Historically, pharma manufacturers have performed most major functions that are aligned with the lifecycle of their drugs.
However, they are increasingly outsourcing many functions. For example, Bayer Healthcare recently appointed Cardinal Health as the U.S. contract manufacturer for Xofigo®. Here, Tiffany Olson talks about the industry forces that are driving this trend.
Q: What are the key trends you believe are shaping the evolution of the pharmaceutical outsourcing services industry?
A: I think a variety of key trends are leading pharmaceutical manufacturers to use more contract services. At the very highest level, pharmaceutical companies are facing the same challenges as the broader healthcare industry. Trends such as the consolidation of hospital systems and the industry’s transition from ‘fee-for-service’ to an ‘outcomes-based’ payment structure, for example. As consolidation in healthcare systems continues, health systems will have increased bargaining power, putting price pressure on the pharmaceutical industry.
Additionally, cost management pressure from government programs have also placed increased price pressure on pharmaceutical companies—which in turn is causing them to re-evaluate their business models.
That said, rising drug development costs have been the most significant driver of the increased use of contract research organizations (CROs), while the loss of patent exclusivity and shift to orphan drug development are the biggest factors driving the increased use of contract manufacturing organizations (CMOs).
Q: Let’s talk more about the first trend. How have drug development costs led to an increase in CROs?

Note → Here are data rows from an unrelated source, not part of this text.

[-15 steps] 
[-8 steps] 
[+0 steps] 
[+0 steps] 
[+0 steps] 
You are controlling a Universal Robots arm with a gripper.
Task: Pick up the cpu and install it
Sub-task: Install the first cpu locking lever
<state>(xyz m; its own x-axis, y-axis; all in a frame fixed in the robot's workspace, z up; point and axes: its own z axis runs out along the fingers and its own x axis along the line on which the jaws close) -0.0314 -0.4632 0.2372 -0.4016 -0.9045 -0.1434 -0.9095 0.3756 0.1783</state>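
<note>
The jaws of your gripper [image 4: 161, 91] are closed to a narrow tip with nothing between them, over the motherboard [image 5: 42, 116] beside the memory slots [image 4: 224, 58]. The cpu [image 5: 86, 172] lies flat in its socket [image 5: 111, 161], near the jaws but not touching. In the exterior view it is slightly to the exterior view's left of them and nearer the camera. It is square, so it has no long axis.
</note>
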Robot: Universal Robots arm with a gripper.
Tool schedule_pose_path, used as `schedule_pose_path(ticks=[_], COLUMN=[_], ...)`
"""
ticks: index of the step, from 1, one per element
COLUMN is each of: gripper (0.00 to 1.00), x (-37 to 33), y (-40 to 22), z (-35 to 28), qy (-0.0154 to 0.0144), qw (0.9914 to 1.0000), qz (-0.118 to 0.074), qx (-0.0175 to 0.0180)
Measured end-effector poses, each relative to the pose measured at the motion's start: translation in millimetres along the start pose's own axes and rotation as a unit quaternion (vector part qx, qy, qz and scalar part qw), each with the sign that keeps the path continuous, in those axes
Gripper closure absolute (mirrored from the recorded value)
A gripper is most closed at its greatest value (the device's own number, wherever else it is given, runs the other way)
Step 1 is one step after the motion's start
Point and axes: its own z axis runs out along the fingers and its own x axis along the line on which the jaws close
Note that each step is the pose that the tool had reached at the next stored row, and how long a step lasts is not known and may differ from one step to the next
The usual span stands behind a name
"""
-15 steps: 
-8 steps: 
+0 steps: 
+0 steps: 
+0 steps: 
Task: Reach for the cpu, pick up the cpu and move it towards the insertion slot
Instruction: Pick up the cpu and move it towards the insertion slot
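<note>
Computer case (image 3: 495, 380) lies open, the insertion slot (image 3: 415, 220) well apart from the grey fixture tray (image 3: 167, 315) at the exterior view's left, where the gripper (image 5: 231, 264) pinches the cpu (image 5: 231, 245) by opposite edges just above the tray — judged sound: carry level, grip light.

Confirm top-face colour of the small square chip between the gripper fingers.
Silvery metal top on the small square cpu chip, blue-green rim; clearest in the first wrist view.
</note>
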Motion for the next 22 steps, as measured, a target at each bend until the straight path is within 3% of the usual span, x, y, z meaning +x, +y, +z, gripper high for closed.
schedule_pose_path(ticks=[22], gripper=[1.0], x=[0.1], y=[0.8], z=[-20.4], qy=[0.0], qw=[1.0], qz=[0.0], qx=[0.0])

A: The high expense associated with research and development (R&D) has increasingly become a major source of economic pressure on pharmaceutical companies. It’s no secret that the productivity of pharmaceutical R&D departments has declined in recent years. Many believe this is due to the increased scrutiny and new regulations by FDA. According to the Tufts Center for the Study of Drug Development, in 2003 it cost an estimated $802 million to bring a new drug to market – compared to $2.6 billion in 2014 (1). As clinical trial requirements grow costlier and more complex, it has become increasingly challenging for R&D departments to achieve the same level of productivity they achieved in years past. More stringent clinical trial requirements also contribute to more products failing in the development stage, leaving successful products to carry the expense.
As pharmaceutical companies are challenged to reduce financial risk, R&D teams are under increasing pressure to reduce the cost of managing clinical trials. This is one reason why companies are increasingly turning to outsourcing the management of clinical trials to CROs. They need to shift R&D costs from fixed to variable.
Q: How would you characterize the growth of the CRO market?
A: The total market for CROs has grown to an estimated $16 billion, including medical devices, with the biopharmaceutical space representing nearly $13 billion per year. This indicates an annual growth rate of 10.9% from 2009-2014, and IBISWorld is projecting an 8.7% annualized growth rate through 2019 (2). CROs come in all shapes and sizes, and the market is fairly fragmented. These firms offer efficiency, access to patients, and cost management that can help expedite the drug approval process. According to Tufts Center for the Study of Drug Development, CROs are able to complete clinical trials four to five months faster than in-house R&D teams, savings that can translate to over $100 million in revenue potential.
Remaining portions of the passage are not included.